Viable or not, germline cells should be off limits, says Darnovsky. She opposes all types of human germline modification, including a procedure approved in the United Kingdom in February for preventing mitochondrial diseases. The U.K. prohibits all other germline editing.
Mitochondria, the power plants that churn out energy in a cell, each carry a circle of DNA containing genes necessary for the organelle’s function. Mothers pass mitochondria on to their offspring through the egg. About one in 5,000 babies worldwide are born with mitochondrial DNA mutations that cause disease, particularly in energy-greedy organs such as the muscles, heart and brain.

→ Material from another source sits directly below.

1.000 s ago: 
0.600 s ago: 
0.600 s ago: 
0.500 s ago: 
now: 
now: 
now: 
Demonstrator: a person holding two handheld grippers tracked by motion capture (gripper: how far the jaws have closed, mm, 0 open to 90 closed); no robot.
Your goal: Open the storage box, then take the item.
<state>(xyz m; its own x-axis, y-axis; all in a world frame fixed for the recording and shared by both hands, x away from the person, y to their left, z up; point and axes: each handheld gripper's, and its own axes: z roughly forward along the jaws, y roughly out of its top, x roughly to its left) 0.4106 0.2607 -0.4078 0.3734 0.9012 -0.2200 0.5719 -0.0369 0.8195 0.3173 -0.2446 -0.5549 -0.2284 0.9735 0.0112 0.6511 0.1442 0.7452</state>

Such diseases could be circumvented with a germline editing method known as mitochondrial replacement therapy (SN: 11/17/12, p. 5). In a procedure pioneered by scientists at Oregon Health & Science University, researchers first pluck the nucleus, where the bulk of genetic instructions for making a person are stored, out of the egg of a woman who carries mutant mitochondria. That nucleus is then inserted into a donor egg containing healthy mitochondria. The transfer would produce a person with three parents; most of their genes inherited from the mother and father, with mitochondrial DNA from the anonymous donor. The first babies produced through that technology could be born in the U.K. next year.
Yet another new gene-editing technique could eliminate the need to use donor eggs by specifically destroying only disease-carrying mitochondria, researchers from the Salk Institute for Biological Studies in La Jolla, Calif., reported April 23 in Cell (SN Online: 4/23/15).
Such unproven technologies shouldn’t be attempted when alternatives already exist, Darnovsky says, such as screening embryos created through in vitro fertilization and discarding those likely to develop the disease.
But banning genome-altering technology could leave people with genetic diseases, and society in general, in the lurch, says molecular biologist Matthew Porteus of Stanford University.
Alternatives to germline editing come with their own ethical quandaries, he says. Gene testing of embryos may require creating a dozen or more embryos before finding one that doesn’t carry the disease. The rest of the embryos would be destroyed. Many people find that prospect ethically questionable.
But that doesn’t argue for sliding into Gattaca territory, where genetic modification becomes mandatory. “If we get there,” says Porteus, “we’ve really screwed up.”